> WHAT IS NEEDED: The response should contain only those lines of the entries below that include the string "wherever".

> LISTED RECORDS:
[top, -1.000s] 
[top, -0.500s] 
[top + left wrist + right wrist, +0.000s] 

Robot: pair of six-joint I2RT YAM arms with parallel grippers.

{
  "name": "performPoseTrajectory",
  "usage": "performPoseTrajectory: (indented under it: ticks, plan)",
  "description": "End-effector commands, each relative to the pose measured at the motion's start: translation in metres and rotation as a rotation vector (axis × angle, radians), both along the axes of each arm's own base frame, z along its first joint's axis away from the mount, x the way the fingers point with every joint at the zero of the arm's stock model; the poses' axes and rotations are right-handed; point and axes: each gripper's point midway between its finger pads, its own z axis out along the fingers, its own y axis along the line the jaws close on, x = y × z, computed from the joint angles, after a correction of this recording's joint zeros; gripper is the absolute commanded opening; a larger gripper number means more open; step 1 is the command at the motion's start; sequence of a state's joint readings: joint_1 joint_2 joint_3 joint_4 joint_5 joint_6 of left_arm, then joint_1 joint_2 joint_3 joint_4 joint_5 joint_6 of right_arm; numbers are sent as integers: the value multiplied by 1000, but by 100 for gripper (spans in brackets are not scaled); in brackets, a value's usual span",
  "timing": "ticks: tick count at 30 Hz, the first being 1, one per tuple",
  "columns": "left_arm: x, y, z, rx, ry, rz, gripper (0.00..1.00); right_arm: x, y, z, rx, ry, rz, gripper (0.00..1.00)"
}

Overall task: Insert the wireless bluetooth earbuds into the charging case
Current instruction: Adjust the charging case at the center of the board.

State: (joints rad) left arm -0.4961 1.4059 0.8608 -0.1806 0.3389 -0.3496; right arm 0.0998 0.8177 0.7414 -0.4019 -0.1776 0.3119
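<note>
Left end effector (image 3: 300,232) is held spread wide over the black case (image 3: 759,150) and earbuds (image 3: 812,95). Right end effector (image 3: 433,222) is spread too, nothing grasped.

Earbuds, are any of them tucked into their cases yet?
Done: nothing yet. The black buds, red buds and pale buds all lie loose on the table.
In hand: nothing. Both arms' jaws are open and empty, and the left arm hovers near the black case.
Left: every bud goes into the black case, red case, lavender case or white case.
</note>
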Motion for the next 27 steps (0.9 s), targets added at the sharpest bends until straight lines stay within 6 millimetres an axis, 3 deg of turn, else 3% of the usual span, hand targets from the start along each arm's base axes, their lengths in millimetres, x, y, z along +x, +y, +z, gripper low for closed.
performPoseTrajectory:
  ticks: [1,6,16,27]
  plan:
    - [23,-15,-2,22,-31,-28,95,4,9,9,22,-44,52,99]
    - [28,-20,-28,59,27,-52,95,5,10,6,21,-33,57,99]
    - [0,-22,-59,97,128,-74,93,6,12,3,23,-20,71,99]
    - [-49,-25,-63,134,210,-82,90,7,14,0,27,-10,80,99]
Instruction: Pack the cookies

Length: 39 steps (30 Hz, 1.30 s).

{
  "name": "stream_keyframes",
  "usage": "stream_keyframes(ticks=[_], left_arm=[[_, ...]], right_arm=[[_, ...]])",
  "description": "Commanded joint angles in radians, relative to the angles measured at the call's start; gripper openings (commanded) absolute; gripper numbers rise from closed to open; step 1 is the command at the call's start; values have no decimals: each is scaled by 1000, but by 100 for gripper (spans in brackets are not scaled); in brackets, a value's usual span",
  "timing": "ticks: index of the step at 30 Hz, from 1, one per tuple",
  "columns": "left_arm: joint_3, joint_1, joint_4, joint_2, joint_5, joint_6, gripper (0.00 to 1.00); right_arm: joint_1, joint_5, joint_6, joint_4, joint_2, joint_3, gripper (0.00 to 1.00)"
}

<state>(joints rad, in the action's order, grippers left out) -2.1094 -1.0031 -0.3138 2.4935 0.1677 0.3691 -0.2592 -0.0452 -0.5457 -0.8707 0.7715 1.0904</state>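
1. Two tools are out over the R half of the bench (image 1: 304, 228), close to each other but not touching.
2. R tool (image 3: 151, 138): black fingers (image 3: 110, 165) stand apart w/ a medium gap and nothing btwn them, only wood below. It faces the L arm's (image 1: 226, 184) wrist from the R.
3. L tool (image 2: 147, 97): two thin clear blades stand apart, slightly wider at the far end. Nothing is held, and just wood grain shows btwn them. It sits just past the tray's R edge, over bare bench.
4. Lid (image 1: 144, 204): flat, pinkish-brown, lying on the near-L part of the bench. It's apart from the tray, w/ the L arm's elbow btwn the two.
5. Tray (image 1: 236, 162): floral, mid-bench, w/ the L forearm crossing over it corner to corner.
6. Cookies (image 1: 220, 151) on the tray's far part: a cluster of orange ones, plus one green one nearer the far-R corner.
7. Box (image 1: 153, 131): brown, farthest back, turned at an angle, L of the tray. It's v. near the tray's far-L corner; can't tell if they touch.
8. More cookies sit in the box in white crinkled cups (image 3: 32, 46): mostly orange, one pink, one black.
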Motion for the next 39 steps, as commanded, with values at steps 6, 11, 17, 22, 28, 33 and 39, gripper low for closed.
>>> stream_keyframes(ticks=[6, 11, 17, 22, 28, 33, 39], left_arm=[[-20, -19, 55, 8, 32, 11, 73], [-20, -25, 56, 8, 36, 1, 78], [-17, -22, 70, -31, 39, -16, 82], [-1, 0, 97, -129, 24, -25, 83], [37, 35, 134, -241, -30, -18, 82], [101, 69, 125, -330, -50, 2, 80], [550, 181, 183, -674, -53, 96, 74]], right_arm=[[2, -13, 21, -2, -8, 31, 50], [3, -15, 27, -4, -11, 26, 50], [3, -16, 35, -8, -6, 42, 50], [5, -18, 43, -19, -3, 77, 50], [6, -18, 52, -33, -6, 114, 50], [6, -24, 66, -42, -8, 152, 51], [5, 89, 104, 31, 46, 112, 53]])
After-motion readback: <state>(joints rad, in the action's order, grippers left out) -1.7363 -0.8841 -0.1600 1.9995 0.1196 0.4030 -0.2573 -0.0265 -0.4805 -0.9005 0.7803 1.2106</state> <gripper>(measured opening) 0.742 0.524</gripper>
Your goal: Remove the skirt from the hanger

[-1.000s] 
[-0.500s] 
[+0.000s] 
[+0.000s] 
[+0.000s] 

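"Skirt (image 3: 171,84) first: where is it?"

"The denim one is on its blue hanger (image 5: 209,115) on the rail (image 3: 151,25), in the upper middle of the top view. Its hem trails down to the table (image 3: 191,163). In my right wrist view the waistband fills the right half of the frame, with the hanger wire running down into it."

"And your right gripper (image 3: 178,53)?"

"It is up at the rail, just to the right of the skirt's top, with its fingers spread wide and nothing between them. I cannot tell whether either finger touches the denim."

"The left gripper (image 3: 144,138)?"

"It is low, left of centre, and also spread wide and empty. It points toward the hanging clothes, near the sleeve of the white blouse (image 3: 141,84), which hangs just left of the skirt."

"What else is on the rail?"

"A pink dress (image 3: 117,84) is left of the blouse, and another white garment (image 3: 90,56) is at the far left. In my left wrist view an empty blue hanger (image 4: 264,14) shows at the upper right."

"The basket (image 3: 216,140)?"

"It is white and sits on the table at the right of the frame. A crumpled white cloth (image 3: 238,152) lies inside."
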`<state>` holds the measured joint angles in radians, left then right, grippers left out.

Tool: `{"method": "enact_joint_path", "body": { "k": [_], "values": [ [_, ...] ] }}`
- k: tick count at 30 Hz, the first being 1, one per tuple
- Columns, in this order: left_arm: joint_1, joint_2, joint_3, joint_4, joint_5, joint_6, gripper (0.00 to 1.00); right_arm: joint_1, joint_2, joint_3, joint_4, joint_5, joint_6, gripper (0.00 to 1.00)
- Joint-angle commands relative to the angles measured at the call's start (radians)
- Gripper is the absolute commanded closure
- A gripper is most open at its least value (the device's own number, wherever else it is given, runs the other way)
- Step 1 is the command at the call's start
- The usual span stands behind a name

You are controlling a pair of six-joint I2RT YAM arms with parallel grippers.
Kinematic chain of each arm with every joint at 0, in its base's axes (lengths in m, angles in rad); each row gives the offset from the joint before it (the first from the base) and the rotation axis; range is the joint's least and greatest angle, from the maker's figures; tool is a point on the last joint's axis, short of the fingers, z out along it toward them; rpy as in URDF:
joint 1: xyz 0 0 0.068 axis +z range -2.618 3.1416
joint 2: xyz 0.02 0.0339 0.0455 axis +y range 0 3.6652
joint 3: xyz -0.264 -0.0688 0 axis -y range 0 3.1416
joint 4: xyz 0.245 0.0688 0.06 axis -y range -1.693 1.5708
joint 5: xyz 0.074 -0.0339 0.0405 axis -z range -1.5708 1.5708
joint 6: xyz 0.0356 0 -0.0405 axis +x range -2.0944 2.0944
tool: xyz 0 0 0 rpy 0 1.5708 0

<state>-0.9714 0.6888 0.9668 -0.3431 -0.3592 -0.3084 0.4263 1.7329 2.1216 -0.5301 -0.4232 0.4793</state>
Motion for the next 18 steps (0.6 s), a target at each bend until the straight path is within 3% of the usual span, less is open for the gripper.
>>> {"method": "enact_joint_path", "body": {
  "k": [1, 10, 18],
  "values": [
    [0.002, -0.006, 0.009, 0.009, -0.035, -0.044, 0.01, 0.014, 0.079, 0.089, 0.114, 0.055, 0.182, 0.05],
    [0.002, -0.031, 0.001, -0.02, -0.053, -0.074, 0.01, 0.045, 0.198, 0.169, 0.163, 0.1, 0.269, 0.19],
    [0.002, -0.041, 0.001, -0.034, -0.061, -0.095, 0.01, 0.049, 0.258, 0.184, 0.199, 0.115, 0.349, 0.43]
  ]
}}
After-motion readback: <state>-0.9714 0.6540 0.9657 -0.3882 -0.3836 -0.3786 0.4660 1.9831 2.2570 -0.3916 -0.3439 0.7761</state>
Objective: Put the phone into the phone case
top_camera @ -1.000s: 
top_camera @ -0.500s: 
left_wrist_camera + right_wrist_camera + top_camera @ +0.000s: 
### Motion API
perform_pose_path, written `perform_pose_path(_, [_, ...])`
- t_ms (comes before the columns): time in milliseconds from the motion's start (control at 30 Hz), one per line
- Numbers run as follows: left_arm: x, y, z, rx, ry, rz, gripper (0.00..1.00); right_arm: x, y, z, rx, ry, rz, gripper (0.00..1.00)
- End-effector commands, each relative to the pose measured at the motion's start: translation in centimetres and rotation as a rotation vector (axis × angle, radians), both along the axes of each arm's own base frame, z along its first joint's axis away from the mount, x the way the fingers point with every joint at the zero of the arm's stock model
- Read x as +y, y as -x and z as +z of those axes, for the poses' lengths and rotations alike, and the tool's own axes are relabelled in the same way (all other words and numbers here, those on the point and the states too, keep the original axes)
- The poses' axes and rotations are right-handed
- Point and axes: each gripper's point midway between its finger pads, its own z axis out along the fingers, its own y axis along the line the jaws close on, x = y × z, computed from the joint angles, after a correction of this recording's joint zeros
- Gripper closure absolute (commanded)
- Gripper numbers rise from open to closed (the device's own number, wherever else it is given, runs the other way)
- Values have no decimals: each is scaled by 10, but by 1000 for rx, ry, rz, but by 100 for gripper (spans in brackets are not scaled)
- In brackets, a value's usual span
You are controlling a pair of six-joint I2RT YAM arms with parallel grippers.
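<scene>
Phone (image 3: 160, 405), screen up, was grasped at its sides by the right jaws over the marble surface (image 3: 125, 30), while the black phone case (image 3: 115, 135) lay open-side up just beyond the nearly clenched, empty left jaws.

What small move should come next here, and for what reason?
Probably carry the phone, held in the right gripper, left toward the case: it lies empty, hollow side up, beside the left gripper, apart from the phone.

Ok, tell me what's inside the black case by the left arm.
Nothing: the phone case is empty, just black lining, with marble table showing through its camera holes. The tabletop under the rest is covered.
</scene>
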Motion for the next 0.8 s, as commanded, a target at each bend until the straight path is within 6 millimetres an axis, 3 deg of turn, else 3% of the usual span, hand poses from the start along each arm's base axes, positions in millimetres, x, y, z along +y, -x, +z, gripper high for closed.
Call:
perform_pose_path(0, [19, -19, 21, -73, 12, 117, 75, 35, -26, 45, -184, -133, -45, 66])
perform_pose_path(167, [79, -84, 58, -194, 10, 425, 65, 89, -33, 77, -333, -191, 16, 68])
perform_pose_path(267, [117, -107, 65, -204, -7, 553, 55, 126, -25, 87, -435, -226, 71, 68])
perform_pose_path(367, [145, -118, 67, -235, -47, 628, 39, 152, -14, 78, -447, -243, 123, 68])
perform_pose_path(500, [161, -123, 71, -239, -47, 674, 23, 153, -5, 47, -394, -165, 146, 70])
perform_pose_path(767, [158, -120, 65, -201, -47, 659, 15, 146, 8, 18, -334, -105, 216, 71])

> WRITTEN SOLUTION:
- A gripper is most open at its least value (the device's own number, wherever else it is given, runs the other way)
- Gripper numbers rise from open to closed (the device's own number, wherever else it is given, runs the other way)

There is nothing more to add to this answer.